After the 9/11 attacks, Benke participated in an interfaith event. For doing so, he was accused by some of violating LCMS teachings and was suspended in 2002. The suspension was met with equal controversy, and in 2003, the President of The LCMS reinstated him and the charges were withdrawn.

==Education and career==
Benke was born on May 5, 1946, in Milwaukee, Wisconsin, as the first child of Raymond and Dorothea Benke. He attended Lutheran schools in Milwaukee and earned an Associate of Arts degree from Concordia College, Milwaukee (now Concordia University Wisconsin) in 1966. He earned a Bachelor of Arts degree with honors from Concordia Senior College in Fort Wayne, Indiana. On August 17, 1968, he married Judith Platt, a teacher who graduated from the University of Wisconsin–Madison. Benke earned his Masters of Divinity degree from Concordia Seminary and was ordained a pastor at his boyhood church in Milwaukee on June 15, 1972. His career as an ordained pastor included time as an assistant pastor at Zion Lutheran Church in St. Louis and a religion teacher at Martin Luther High School in New York City. He became pastor of St. Peter's Lutheran Church in Brooklyn, and he served as pastor there from 1975 to 1991 and from 1998–present. While at St. Peter's, Benke earned his Doctor of Ministry degree from the New York Theological Seminary in May 1983.

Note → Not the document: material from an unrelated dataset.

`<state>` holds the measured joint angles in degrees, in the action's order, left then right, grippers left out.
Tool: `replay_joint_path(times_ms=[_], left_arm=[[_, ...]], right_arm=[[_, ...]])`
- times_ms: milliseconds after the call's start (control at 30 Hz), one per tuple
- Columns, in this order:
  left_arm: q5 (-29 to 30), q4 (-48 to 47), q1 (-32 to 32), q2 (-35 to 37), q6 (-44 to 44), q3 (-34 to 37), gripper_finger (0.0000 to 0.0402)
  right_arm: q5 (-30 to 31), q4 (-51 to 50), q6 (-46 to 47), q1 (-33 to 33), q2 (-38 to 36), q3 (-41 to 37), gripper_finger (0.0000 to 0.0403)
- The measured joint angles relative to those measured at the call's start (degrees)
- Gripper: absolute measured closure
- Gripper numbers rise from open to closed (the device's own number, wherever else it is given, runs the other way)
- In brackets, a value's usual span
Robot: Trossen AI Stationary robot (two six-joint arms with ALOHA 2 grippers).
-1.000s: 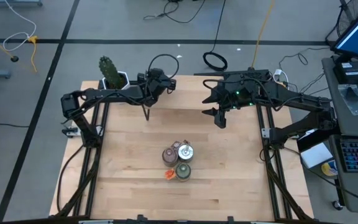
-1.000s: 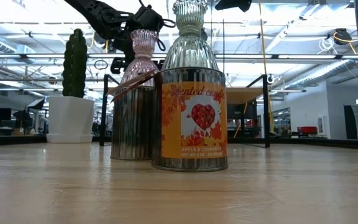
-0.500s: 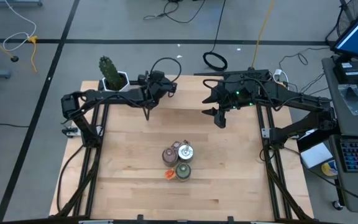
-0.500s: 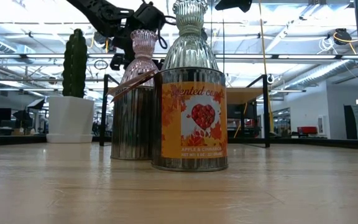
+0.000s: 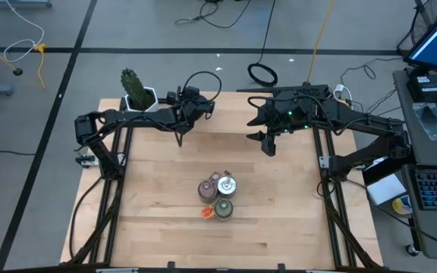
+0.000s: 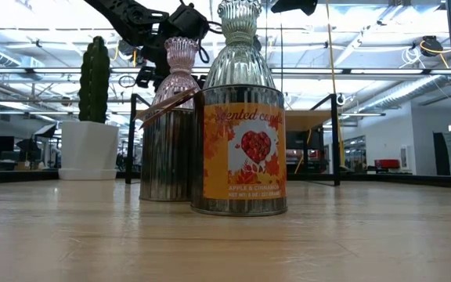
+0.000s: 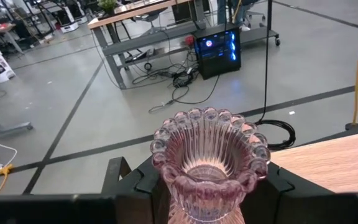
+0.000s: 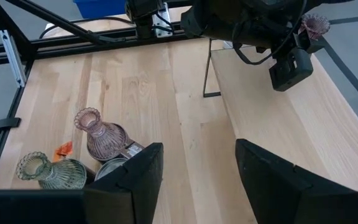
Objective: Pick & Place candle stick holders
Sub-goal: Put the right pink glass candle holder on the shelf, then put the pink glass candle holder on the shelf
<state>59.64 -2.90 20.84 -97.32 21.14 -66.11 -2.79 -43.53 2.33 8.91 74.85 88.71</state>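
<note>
Holders stand grouped at the middle of the wooden table (image 5: 150, 205): one pink glass holder (image 8: 98, 134), one olive-green glass holder (image 8: 45, 171), and two tin candles, one plain silver tin (image 6: 167, 153) and one labelled tin (image 6: 239, 149). One more pink holder (image 7: 210, 165) is clamped between the fingers of the left gripper (image 5: 179, 136), held above the far part of the table near the one potted cactus (image 5: 133, 87). The right gripper (image 5: 268, 144) hovers over the far right part, fingers apart and holding nothing.
</note>
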Motion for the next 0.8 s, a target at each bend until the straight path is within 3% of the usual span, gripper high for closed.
replay_joint_path(times_ms=[233,567,800], left_arm=[[-0.6,0.0,0.0,0.0,0.5,0.0,0.024],[-0.9,-0.2,-0.2,0.0,-0.1,0.0,0.0152],[0.1,-0.2,-1.2,1.3,-3.4,0.1,0.0117]], right_arm=[[0.0,0.0,0.0,0.0,0.0,0.0,0.0209],[0.0,0.0,0.0,0.0,0.0,0.0,0.0209],[0.0,0.1,0.0,0.0,0.0,0.0,0.0209]])
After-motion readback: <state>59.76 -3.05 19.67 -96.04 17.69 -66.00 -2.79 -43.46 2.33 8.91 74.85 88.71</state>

Benke was elected president of the Atlantic District of the Lutheran Church–Missouri Synod in 1991 and has been re-elected seven times, most recently in 2012.

==Events following September 11 attacks==
Following the attacks of September 11, 2001, he participated in an interfaith event honoring the victims of 9/11. The event took place at Yankee Stadium and included high-profile speakers of many different religious denominations. His participation in this event was met with opposition by some Missouri Synod Lutherans, who claimed that his participation constituted syncretism and unionism. One such individual was Dr. Wallace Schulz, who was at that time the host of The Lutheran Hour and Second Vice President of the Synod. For several months following the Yankee Stadium event, Schulz tried to negotiate with Benke for a public apology. Schulz conducted an investigation into the allegations and found that Benke had violated synodical teachings in several areas. As Benke offered no apology publicly or privately, on July 6, 2002, Schulz suspended him. However, on April 10, 2003, the President of the Synod, Gerald B. Kieschnick, reinstated Benke. The charges against Benke were eventually withdrawn because an investigation determined he had received permission to attend the Yankee Stadium event from Kieschnick, his ecclesiastical supervisor.